Под звуками и движениями жизни явной чуть слышно, непрерывно трепетало тихое дыхание мая — шёлковый шелест молодых трав, шорох свежей, клейкой листвы, щёлканье почек на деревьях, и всюду невидимо играло крепкое вино весны, насыщая воздух своим пряным запахом. Словно туго натянутые струны гудели в воздухе, повинуясь ласковым прикосновениям чьих-то лёгких рук, — плыла над землёю певучая музыка, вызывая к жизни первые цветы на земле, новые надежды в сердце.
Юноше стало до слёз грустно за себя и жалко всё это скучное, мягко разлитое вокруг и покорно исчезавшее в невесёлом небе, низко спустившемся над землёю.
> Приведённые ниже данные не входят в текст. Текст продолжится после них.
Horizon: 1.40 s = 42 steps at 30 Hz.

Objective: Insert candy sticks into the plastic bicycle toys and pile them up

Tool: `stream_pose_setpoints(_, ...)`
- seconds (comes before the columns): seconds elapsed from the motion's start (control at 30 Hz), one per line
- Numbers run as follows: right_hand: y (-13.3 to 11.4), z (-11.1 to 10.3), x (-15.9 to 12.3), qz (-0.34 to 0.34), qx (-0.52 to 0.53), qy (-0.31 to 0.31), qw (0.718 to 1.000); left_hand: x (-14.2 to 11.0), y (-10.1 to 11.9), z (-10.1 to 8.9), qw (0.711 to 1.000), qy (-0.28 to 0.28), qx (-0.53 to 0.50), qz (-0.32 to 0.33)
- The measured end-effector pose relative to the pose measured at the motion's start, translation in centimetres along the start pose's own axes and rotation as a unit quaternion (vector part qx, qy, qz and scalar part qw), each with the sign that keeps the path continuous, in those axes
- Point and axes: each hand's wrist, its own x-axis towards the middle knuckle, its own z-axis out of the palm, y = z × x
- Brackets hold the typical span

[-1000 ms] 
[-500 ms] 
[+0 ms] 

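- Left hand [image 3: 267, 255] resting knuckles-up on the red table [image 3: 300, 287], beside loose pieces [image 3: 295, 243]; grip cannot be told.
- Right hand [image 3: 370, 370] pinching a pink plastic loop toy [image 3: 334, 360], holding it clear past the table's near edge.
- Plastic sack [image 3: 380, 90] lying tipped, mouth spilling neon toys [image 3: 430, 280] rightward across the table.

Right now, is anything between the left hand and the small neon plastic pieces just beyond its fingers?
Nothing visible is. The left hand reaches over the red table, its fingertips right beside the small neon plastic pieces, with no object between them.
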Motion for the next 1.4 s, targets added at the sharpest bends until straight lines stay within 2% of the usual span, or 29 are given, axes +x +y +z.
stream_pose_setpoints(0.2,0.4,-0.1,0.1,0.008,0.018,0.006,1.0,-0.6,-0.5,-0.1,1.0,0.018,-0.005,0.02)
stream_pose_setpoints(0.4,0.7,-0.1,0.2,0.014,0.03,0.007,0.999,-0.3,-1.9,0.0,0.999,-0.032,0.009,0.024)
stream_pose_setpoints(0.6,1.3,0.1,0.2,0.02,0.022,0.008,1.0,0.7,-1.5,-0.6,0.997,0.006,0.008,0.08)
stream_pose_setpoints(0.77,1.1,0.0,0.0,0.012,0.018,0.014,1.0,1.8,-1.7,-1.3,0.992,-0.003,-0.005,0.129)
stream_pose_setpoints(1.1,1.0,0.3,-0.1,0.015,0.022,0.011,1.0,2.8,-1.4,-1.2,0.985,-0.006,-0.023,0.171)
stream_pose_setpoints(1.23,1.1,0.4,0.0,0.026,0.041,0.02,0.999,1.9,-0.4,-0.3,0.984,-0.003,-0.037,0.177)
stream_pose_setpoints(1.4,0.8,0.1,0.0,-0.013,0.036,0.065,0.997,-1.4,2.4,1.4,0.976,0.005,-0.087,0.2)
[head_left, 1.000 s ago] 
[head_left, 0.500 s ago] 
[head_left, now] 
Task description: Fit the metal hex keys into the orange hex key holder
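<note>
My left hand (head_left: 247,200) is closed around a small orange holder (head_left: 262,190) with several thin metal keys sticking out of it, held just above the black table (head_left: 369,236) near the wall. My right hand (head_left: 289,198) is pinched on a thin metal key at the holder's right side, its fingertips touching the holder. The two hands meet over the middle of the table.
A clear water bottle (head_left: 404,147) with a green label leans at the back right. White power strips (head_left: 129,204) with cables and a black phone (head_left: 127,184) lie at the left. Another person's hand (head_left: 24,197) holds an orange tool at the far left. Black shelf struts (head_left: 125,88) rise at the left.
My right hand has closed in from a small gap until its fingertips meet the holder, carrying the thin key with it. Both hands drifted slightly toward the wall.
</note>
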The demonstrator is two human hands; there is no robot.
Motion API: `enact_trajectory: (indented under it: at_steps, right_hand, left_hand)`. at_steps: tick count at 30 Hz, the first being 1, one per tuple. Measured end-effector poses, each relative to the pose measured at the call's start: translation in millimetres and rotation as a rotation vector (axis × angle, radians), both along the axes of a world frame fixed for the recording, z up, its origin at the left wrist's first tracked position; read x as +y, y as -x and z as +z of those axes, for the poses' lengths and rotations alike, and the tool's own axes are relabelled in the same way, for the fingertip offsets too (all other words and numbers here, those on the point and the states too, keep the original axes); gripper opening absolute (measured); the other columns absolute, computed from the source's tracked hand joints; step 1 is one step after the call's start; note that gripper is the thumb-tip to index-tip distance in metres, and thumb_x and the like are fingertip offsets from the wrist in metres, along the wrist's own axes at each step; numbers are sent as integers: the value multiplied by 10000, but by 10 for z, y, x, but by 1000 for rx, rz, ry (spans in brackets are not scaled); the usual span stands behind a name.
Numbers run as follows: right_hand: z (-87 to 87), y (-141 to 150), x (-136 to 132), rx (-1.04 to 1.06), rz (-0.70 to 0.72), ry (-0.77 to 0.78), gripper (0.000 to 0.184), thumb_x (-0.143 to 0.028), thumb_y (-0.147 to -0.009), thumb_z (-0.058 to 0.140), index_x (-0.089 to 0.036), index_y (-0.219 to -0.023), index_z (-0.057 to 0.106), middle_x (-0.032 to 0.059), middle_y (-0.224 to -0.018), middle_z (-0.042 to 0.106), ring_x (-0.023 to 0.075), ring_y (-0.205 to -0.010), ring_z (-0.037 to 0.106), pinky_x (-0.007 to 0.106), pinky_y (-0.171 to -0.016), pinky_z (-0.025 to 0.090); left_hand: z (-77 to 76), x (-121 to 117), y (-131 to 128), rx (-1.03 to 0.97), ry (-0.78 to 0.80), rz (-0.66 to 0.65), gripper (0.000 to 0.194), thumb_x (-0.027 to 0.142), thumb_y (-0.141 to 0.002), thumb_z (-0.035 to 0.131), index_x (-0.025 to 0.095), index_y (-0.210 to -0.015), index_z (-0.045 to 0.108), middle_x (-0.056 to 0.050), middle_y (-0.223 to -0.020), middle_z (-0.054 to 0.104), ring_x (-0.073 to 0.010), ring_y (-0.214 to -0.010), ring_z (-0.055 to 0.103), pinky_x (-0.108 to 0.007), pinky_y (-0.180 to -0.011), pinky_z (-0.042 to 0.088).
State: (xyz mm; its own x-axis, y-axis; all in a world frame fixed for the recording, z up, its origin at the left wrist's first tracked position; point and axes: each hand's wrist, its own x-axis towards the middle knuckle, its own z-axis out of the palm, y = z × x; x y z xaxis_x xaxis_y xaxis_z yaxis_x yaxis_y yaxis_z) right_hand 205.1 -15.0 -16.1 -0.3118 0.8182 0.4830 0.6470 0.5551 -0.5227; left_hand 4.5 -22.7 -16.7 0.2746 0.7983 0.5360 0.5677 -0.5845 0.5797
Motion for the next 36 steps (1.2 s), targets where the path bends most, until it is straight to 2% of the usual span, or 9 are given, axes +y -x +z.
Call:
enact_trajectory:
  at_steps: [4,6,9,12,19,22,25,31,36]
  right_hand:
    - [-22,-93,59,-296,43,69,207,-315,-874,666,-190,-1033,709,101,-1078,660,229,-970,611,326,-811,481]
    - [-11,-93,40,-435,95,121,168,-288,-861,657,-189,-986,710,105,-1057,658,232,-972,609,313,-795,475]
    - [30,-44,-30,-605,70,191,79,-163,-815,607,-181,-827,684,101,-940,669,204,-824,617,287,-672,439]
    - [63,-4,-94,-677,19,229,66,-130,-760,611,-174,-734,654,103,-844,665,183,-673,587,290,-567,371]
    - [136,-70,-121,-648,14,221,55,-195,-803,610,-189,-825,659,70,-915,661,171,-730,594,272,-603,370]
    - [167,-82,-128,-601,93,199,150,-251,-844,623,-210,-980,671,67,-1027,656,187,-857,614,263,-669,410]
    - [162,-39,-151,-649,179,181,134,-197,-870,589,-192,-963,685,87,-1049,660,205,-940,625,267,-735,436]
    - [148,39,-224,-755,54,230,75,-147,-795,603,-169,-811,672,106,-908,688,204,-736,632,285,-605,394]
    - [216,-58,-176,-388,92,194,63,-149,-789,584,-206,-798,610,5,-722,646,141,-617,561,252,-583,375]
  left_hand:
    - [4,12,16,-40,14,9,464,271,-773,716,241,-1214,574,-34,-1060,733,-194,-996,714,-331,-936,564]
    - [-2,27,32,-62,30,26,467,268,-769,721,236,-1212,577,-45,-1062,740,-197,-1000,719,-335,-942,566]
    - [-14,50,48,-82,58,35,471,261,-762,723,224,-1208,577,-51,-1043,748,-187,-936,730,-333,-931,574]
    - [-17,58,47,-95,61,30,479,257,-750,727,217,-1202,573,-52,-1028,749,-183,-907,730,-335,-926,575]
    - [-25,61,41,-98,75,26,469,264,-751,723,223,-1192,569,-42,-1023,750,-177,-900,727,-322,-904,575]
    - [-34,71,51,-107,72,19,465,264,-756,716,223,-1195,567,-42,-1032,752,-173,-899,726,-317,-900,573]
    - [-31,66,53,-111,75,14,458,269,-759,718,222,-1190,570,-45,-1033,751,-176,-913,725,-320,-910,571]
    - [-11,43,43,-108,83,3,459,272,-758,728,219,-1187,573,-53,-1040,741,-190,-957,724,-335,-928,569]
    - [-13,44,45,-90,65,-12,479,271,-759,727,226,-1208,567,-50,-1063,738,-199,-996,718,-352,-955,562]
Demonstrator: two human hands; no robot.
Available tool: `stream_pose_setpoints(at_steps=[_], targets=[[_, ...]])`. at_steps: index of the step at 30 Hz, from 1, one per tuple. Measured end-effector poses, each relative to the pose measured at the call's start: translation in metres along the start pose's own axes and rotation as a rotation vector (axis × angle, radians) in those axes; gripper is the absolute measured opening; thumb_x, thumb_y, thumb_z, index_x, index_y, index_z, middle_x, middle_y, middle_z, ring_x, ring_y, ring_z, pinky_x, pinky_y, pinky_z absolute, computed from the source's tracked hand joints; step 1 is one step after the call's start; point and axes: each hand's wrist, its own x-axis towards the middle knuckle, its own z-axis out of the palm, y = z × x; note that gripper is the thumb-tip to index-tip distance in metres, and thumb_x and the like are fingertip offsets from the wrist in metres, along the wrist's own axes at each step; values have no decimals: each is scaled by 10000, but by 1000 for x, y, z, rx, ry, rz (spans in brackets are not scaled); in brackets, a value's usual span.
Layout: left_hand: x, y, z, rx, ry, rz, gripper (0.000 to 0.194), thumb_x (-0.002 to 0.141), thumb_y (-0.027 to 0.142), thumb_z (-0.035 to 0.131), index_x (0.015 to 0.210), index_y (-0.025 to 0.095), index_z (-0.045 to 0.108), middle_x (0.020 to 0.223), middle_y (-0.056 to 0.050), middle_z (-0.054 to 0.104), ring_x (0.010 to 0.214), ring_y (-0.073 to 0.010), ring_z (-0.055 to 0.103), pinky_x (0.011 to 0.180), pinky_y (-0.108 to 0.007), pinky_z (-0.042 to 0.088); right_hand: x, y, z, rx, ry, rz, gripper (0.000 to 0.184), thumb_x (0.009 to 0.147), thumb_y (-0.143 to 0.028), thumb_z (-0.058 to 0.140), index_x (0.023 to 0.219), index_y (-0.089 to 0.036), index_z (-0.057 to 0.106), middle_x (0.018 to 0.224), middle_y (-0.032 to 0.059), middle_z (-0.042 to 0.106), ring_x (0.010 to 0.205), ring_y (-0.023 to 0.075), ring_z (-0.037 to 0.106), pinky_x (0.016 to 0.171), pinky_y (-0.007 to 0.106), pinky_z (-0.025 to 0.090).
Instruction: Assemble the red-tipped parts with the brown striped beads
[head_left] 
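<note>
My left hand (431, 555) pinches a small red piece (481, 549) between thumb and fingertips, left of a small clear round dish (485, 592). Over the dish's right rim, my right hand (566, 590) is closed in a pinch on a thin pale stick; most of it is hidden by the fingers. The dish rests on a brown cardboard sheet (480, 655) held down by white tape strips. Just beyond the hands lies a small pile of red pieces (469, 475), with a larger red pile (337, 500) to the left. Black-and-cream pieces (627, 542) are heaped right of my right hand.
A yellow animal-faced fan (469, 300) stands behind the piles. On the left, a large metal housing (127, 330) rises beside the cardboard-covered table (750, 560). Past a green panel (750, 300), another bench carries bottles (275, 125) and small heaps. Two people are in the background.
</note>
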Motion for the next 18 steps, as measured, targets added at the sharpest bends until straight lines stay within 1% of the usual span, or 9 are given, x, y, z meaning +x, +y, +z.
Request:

«Все уходят, — думалось ему с лёгкой, как туман, обидой, вдруг коснувшейся сердца. — Чуть кто получше — то умрёт, то убежит, как Созонт и Марков, а то прогонят, как дьячка…»
Пришёл Шакир и, сняв шапку, стал просить денег.
— Ты шапку-то надень! — сердито и сконфуженно сказал Матвей. — Чего это ты?
Татарин слабо усмехнулся.
— Не снай. Мешать боялся моя — думаит ты…
— Нет, уж ты не бойся! — негромко и дружески сказал юноша. — Я сам всего боюсь тут…
— Нисява! — бодро тряхнул головою татарин. — Не нада скушна думать — всё хоруша будит! Весна пришёл… Давай делам говорить: могил копать нада, старик землям хоронить нада…
…В день похорон Пушкарёва шёл дождь, и народа собралось немного, даже нищие поленились — не все пришли.
Шакир шагал стороной, без шапки, в тюбетейке одной, она взмокла, лоснилась под дождём, и по смуглому лицу татарина текли струи воды. Иногда он, подняв руки к лицу, наклонял голову, мокрые ладони блестели и дрожали; ничего не видя перед собою, Шакир оступался в лужи, и это вызывало у людей, провожавших гроб, неприятные усмешки. Кожемякин видел, что горожане смотрят на татарина косо, и слышал сзади себя осуждающее ворчание:
— Нехристь, а тоже провожает…
— На кладбище-то, чай, не пустят его…
Матвей и сам не знал, можно ли татарину войти на кладбище, он смотрел на Шакира, обильно поливаемого тёплым, весенним дождём, и думал: «Трудно придётся ему…»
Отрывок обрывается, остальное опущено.